INSTRUCTIONS TO FOLLOW –
Beginning with the line that contains "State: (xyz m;" and concluding with the final line of the listing below, output each line exactly, and only those lines.

SUPPLIED INFORMATION –
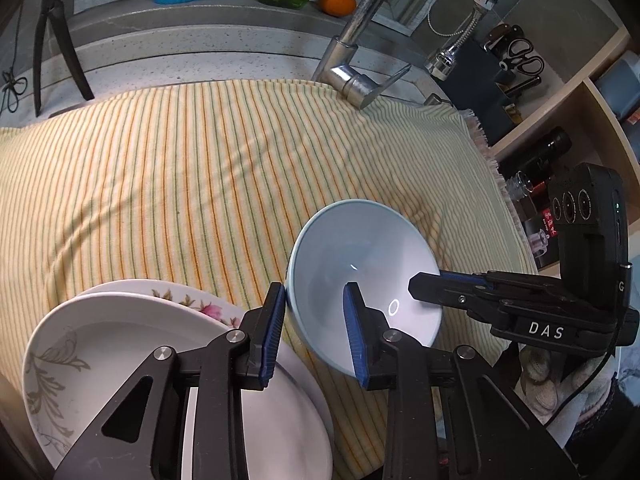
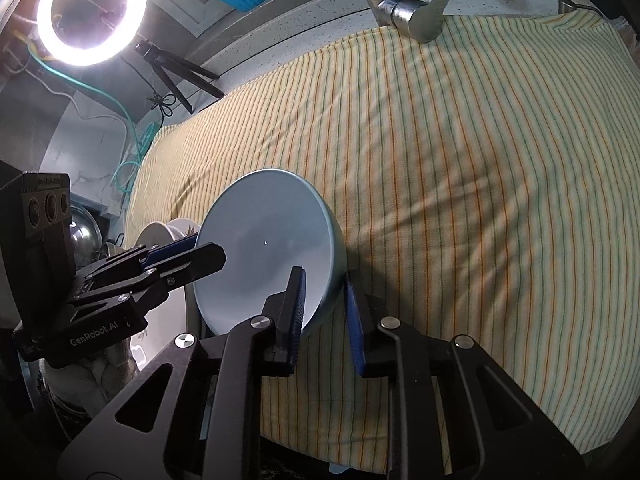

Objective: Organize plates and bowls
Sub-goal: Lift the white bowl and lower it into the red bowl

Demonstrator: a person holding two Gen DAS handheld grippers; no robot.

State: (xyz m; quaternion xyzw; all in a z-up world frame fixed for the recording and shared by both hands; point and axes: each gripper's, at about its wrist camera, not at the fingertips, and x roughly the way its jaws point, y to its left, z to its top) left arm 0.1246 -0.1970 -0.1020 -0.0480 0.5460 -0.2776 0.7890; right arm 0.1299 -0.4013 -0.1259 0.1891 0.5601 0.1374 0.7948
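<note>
I have the pale blue bowl (image 1: 362, 276), glazed, stiff, slippery and breakable, tilted over the striped cloth (image 1: 200, 184), my left gripper (image 1: 316, 334) and right gripper (image 2: 324, 320) each pinching opposite rim walls, beside the stacked plates (image 1: 120, 344).

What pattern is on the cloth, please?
Yellow cloth with thin orange and green stripes; clearest in the right wrist view.

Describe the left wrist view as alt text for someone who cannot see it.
Two pairs of black tongs, left and right, pinch opposite rims of a pale blue ceramic bowl on a yellow striped cloth. Stacked white floral plates sit beside it, left in view.
</note>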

SOLVED EXERCISE –
State: (xyz m; quaternion xyzw; all in a z-up world frame fixed for the recording and shared by both hands; point and axes: each gripper's, at about its wrist camera, not at the fingertips, and x roughly the way its jaws point, y to its left, z to its top) left arm 0.1246 -0.1970 -0.1020 -0.0480 0.5460 -0.2776 0.7890; right arm 0.1299 -0.4013 -0.1259 0.1891 0.5601 0.1374 0.7948
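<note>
I have the pale blue bowl (image 1: 362, 276), glazed, stiff, slippery and breakable, tilted over the striped cloth (image 1: 200, 184), my left gripper (image 1: 316, 334) and right gripper (image 2: 324, 320) each pinching opposite rim walls, beside the stacked plates (image 1: 120, 344).

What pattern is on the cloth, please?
Yellow cloth with thin orange and green stripes; clearest in the right wrist view.

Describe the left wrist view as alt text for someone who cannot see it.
Two pairs of black tongs, left and right, pinch opposite rims of a pale blue ceramic bowl on a yellow striped cloth. Stacked white floral plates sit beside it, left in view.
</note>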

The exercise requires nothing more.